At round three of the 1983 Superbike Series, Wise crashed hard at the Riverside, California, round. So hard that a series of photos shot by a UPI photographer capturing the crash ran in newspapers all over the world. A month later and healed up, Wise returned to action at Mid-Ohio on May 21 and 22. It was a bittersweet weekend for the Texan. After winning the Superbike National on Saturday, on Sunday he went to the line for the F-1 National on his new bike, the nasty NS500 two-stroke. Wise placed second to Baldwin in the race, but he struggled to come to terms with the violent 500.

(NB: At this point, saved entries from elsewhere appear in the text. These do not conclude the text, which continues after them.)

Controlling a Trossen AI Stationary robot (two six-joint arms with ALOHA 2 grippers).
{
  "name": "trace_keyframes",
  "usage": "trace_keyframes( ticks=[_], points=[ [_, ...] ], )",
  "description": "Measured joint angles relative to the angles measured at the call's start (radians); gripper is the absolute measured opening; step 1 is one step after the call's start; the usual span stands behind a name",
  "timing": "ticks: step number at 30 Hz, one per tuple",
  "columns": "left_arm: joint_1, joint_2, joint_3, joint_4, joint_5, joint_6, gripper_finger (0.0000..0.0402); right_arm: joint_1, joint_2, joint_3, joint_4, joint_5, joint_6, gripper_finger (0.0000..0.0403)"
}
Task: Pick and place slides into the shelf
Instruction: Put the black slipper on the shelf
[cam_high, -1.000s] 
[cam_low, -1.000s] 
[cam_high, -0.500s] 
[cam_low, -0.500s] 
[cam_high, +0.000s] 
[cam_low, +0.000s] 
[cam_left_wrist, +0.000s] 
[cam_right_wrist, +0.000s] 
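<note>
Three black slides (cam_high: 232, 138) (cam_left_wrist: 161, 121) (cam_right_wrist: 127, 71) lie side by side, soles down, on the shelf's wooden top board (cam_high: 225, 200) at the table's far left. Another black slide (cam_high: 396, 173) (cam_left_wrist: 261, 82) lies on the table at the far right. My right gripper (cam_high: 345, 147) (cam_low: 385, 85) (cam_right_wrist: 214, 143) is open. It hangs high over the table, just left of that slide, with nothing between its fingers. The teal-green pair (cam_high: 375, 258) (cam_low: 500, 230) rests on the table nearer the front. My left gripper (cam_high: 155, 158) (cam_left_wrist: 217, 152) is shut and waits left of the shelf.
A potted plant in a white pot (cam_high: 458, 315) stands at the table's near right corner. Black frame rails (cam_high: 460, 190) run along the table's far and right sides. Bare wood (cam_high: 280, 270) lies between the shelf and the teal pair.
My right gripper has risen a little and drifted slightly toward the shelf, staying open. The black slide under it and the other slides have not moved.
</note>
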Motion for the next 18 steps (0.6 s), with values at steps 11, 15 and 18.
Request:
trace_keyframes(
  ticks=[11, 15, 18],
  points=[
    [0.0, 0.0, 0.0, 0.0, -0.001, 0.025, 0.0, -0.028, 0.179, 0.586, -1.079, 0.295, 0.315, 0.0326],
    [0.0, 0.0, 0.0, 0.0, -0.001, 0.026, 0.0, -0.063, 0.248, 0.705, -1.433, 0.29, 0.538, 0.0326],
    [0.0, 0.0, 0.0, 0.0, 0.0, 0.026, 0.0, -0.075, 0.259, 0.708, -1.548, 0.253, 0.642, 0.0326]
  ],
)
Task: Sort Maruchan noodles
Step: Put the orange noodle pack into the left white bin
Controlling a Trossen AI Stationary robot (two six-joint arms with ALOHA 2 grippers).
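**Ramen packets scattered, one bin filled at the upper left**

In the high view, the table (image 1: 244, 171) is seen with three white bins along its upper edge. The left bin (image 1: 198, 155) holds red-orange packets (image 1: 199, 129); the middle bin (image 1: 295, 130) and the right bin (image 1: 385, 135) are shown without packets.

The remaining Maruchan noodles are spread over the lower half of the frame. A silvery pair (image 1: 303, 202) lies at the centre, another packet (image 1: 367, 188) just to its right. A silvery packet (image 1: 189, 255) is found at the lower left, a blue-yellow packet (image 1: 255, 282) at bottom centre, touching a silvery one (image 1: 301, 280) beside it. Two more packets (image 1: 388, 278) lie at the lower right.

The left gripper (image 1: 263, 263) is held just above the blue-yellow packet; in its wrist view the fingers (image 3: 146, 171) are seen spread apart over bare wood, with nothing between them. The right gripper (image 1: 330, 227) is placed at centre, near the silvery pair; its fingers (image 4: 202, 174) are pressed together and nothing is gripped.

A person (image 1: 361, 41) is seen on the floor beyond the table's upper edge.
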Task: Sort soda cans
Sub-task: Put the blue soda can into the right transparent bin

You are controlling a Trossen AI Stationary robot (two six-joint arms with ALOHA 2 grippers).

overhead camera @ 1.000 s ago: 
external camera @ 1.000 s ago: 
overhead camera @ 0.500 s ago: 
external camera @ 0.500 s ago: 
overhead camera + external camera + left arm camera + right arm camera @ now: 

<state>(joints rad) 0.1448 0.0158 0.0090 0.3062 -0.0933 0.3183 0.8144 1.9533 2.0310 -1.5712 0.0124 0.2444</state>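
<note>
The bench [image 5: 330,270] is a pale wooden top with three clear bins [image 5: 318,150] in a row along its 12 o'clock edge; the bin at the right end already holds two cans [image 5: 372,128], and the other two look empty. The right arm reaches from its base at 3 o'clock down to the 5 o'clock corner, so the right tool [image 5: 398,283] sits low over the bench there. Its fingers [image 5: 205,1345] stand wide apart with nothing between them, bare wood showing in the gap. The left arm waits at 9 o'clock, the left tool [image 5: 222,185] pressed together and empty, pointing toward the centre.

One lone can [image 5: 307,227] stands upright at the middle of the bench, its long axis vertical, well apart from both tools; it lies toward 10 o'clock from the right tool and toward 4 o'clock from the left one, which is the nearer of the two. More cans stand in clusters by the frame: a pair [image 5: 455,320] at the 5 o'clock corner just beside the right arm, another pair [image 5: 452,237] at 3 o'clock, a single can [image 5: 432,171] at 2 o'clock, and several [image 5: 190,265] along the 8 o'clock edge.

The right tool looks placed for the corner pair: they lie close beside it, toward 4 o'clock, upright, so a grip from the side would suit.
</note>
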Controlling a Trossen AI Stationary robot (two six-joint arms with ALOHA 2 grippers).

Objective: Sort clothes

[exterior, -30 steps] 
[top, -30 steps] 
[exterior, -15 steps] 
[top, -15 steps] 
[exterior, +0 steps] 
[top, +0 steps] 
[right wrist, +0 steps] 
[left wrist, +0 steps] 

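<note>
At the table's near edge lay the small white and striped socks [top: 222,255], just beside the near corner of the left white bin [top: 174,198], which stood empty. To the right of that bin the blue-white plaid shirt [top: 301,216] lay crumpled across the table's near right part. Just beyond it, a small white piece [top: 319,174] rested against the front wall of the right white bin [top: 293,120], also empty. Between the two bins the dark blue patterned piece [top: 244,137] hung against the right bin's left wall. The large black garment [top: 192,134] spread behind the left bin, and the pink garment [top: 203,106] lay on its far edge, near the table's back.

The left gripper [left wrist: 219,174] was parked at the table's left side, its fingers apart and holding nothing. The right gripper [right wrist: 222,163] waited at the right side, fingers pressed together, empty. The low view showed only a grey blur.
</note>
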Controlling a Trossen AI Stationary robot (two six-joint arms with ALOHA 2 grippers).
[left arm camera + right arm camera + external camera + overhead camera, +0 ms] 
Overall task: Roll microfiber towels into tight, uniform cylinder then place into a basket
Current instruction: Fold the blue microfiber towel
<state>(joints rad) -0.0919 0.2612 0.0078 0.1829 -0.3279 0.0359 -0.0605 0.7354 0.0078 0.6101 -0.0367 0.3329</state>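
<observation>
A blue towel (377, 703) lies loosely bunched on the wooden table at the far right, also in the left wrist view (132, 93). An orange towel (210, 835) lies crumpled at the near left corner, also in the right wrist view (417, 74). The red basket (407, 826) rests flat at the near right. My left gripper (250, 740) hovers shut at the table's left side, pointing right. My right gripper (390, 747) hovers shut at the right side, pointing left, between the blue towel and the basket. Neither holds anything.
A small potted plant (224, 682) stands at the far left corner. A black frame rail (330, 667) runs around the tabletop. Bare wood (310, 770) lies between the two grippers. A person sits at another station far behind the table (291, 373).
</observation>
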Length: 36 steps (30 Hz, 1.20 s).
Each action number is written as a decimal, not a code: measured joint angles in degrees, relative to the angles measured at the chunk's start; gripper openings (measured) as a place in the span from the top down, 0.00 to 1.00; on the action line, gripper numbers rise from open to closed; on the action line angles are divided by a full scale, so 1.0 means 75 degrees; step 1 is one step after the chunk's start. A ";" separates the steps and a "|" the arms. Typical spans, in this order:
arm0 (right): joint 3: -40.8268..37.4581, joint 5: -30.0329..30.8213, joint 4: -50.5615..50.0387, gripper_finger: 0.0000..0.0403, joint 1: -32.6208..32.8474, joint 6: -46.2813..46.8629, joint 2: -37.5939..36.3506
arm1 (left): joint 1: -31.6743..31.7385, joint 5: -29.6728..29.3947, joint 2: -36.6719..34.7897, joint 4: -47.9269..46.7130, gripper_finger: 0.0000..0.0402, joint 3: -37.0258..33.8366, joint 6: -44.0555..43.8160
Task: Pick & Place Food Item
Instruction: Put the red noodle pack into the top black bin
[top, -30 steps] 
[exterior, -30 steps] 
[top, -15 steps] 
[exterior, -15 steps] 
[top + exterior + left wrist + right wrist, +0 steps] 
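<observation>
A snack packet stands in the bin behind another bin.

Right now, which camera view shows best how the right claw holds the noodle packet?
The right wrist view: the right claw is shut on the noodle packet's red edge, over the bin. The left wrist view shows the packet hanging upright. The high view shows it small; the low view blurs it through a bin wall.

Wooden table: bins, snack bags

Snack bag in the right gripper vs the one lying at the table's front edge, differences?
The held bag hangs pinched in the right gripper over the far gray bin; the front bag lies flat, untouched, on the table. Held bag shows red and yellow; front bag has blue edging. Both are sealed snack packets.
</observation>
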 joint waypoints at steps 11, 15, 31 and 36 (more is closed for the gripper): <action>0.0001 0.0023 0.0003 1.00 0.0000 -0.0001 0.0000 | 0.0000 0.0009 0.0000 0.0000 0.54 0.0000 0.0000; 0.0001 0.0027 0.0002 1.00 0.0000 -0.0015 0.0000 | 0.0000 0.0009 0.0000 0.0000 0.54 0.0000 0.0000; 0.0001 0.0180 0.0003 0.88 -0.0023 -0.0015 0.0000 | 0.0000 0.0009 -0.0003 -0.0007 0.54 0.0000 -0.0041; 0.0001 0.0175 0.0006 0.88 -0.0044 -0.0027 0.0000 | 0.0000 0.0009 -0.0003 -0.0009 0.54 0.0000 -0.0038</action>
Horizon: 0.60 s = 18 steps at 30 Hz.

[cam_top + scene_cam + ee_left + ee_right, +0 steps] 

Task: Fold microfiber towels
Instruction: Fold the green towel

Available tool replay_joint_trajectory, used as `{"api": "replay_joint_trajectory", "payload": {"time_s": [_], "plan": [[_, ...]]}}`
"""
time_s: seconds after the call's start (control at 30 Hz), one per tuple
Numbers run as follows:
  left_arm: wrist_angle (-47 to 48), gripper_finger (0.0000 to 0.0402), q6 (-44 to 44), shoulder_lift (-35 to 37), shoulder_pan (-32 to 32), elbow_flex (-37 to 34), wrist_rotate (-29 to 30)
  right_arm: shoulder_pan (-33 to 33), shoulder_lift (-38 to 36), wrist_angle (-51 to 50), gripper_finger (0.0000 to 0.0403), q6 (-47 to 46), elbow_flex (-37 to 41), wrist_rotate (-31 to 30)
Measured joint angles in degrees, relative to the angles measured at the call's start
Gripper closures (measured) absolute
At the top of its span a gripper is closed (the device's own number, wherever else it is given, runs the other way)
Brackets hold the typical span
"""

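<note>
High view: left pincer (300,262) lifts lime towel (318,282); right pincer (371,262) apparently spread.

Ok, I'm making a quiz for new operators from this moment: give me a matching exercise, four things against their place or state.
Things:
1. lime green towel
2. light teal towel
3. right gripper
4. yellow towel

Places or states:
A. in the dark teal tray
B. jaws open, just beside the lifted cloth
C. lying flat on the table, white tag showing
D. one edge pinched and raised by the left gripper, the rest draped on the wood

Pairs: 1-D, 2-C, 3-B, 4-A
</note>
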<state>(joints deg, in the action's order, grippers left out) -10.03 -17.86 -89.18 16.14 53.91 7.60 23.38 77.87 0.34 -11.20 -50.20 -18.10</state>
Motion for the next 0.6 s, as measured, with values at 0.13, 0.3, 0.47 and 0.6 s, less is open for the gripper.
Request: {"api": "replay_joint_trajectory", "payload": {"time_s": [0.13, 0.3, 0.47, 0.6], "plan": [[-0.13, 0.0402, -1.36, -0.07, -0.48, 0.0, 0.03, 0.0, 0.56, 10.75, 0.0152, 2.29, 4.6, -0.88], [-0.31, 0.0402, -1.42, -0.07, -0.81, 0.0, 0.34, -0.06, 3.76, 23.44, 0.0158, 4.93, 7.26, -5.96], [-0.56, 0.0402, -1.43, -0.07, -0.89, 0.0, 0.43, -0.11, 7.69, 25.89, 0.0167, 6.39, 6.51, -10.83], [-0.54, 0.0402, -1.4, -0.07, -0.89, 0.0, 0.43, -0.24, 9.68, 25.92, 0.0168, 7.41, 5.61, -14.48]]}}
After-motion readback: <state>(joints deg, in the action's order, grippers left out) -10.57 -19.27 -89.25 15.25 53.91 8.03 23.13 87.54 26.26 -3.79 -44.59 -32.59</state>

Then, in early June, Steve Wise’s spectacular rise to prominence in road racing took a dramatic turn for the worse. “Elkhart Lake—oh my. That’s where the two-stroke got me. I remember that day clearly. I was having a rough time switching from the 475-pound 750 four-stroke Superbike to the 270-pound two-stroke F-1 bike, which had the powerband of a light switch. I was really struggling jumping back and forth from one bike to the other. Freddie Spencer and Mike Baldwin could do it, but they were much more experienced than I was.
“I went out to ride the 500 and crashed hard. I was later told my face smashed right into the track when I came off the bike. I don’t remember a thing. I was out for 10 hours. When I woke up in the hospital, I didn’t know where I was. I ended up missing over half the races and tried to come back at Laguna Seca in July because I was still in the running for the F-1 Championship. I was like, ‘I’m coming back!’ Udo Gietl, Honda’s road race team manager, said to me, ‘Are you sure?’
“I had no business coming back. I went out for the first F-1 practice session. Kenny Roberts came by me and I said to myself, ‘I’m going to stay with him.’ I came out of turn nine, and at around 80 miles per hour, got sideways and slammed into a wall. When I came to, I was in terrible pain. I went to the hospital and was informed that I had internal bleeding, broken ribs and two broken collarbones. Udo came into my room and I said, ‘Udo, I don’t want to do this anymore.’ I knew right then I didn’t have the eye of the tiger. I did not have the killer instinct to be the best. I admitted that to myself right then and there. Even though I had a year and a half left on my Honda contract, we talked it through. They gave me a very nice severance check, and I called it the end of my career.”
After retiring from racing, Wise went on to Bible College and became an ordained minister. He is a frequent featured speaker at Christian meetings, vintage races, AMA Supercrosses and church gatherings.